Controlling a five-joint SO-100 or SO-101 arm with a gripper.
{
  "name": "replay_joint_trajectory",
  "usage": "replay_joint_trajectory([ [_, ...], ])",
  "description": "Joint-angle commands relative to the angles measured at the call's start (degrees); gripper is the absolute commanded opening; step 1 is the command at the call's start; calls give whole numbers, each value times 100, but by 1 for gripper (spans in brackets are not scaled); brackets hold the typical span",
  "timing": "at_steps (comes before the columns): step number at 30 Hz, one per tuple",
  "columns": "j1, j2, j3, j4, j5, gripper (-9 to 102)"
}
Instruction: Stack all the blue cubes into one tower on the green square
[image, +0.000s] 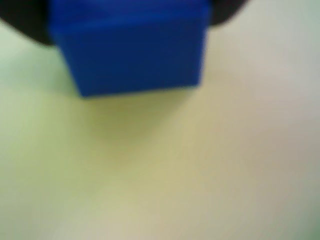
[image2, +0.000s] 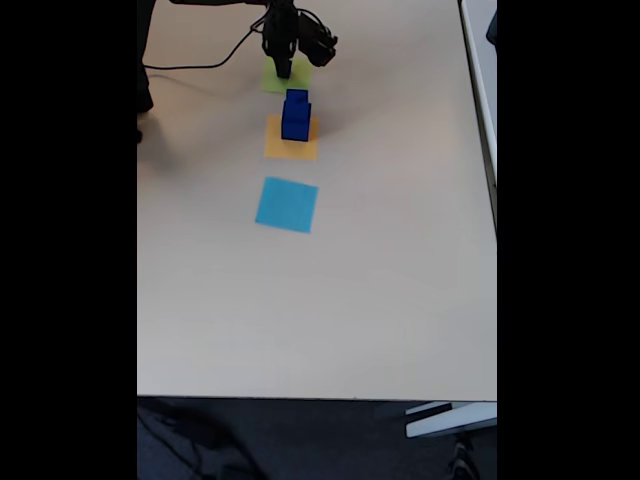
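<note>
Fixed view, L to R: light-blue square (image2: 287, 204) at 6 o'clock of orange square (image2: 291, 139); blue cubes (image2: 296, 113) stacked on orange, small atop larger. Green square (image2: 283, 76) at 12 o'clock of stack, under gripper (image2: 282, 68). Wrist view: blurred blue cube (image: 131, 47) at top edge, apparently gripped; cannot tell for certain. No legible writing/labels.

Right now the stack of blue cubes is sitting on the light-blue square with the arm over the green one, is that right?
Not quite. In the fixed view the stack of blue cubes sits on the orange square, not the light-blue square, which lies bare nearer the camera. The arm is over the green square.
</note>
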Motion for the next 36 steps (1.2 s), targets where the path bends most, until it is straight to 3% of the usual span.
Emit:
replay_joint_trajectory([
  [1, 0, 220, 9, -149, 53, 8],
  [7, 9, 281, 272, -642, -97, 11],
  [36, 246, 562, -79, -1090, -958, 19],
])
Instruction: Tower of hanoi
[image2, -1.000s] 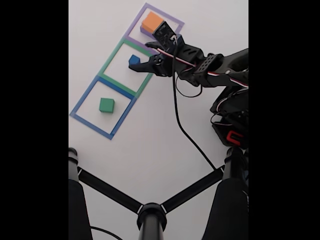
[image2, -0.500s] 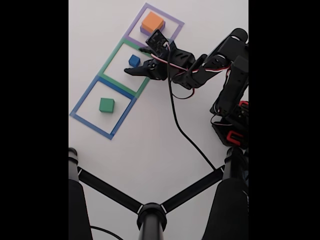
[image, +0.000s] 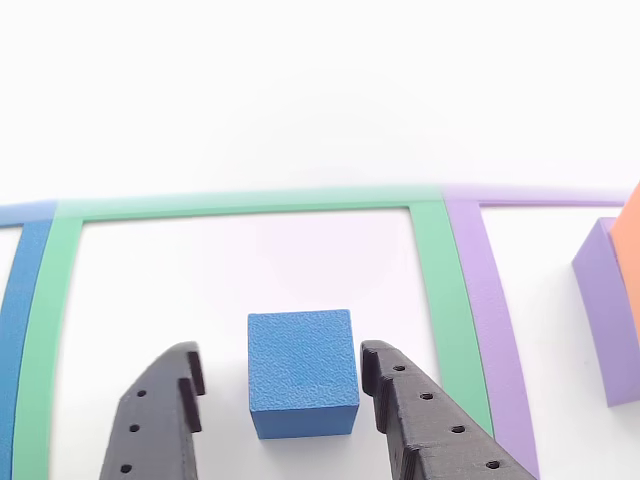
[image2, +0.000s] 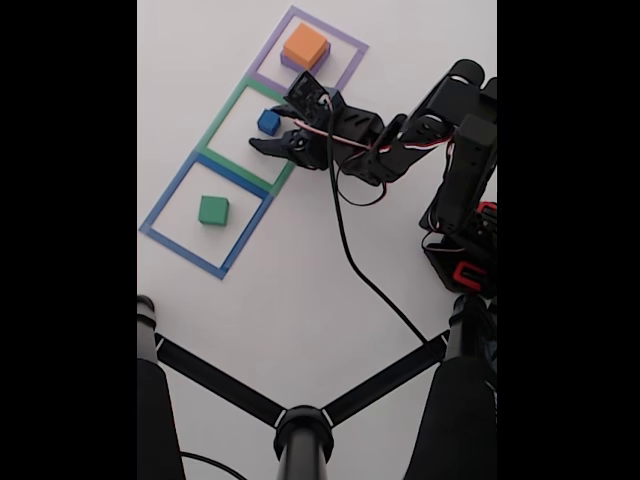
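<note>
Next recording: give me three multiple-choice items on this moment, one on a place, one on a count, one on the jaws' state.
1. The blue cube sits in which taped outline?
A. purple
B. green
C. blue

2. How many taped outlines lie on the table?
A. two
B. three
C. five

3. The gripper is:
A. open, flanking the blue cube
B. shut on the orange block
C. shut on nothing

Key: 1 B, the green outline frames it. 2 B, the fixed view shows blue, green and purple squares. 3 A, gaps show on both sides of the cube.
</note>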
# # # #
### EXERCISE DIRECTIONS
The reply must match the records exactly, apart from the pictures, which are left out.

### RESPONSE TO THIS EXERCISE
Controlling a five-joint SO-100 or SO-101 arm with a gripper.
{
  "name": "replay_joint_trajectory",
  "usage": "replay_joint_trajectory([ [_, ...], ])",
  "description": "Joint-angle commands relative to the angles measured at the call's start (degrees); gripper is the absolute commanded opening; step 1 is the command at the call's start; calls give whole numbers, each value times 100, but by 1 for gripper (spans in brackets are not scaled); brackets hold the typical span",
  "timing": "at_steps (comes before the columns): step number at 30 Hz, one per tuple",
  "columns": "j1, j2, j3, j4, j5, gripper (-9 to 102)"
}
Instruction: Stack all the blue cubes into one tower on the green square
[image, +0.000s] 
[image2, +0.000s] 
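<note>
Fixed view, L to R: light-blue square (image2: 287, 204) at 6 o'clock of orange square (image2: 291, 139); blue cubes (image2: 296, 113) stacked on orange, small atop larger. Green square (image2: 283, 76) at 12 o'clock of stack, under gripper (image2: 282, 68). Wrist view: blurred blue cube (image: 131, 47) at top edge, apparently gripped; cannot tell for certain. No legible writing/labels.

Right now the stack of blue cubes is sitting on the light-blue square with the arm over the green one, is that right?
Not quite. In the fixed view the stack of blue cubes sits on the orange square, not the light-blue square, which lies bare nearer the camera. The arm is over the green square.
</note>
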Motion for the next 36 steps (1.2 s), targets where the path bends most, until it is straight to 3% of the usual span.
Emit:
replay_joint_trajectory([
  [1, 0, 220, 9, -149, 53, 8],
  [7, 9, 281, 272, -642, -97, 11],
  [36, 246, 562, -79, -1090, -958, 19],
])
Instruction: Tower of hanoi
[image2, -1.000s] 
[image2, -0.500s] 
[image, +0.000s] 
[image2, +0.000s] 
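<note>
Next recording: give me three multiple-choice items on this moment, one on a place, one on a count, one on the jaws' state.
1. The blue cube sits in which taped outline?
A. purple
B. green
C. blue

2. How many taped outlines lie on the table?
A. two
B. three
C. five

3. The gripper is:
A. open, flanking the blue cube
B. shut on the orange block
C. shut on nothing

Key: 1 B, the green outline frames it. 2 B, the fixed view shows blue, green and purple squares. 3 A, gaps show on both sides of the cube.
</note>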

The exercise contains nothing more.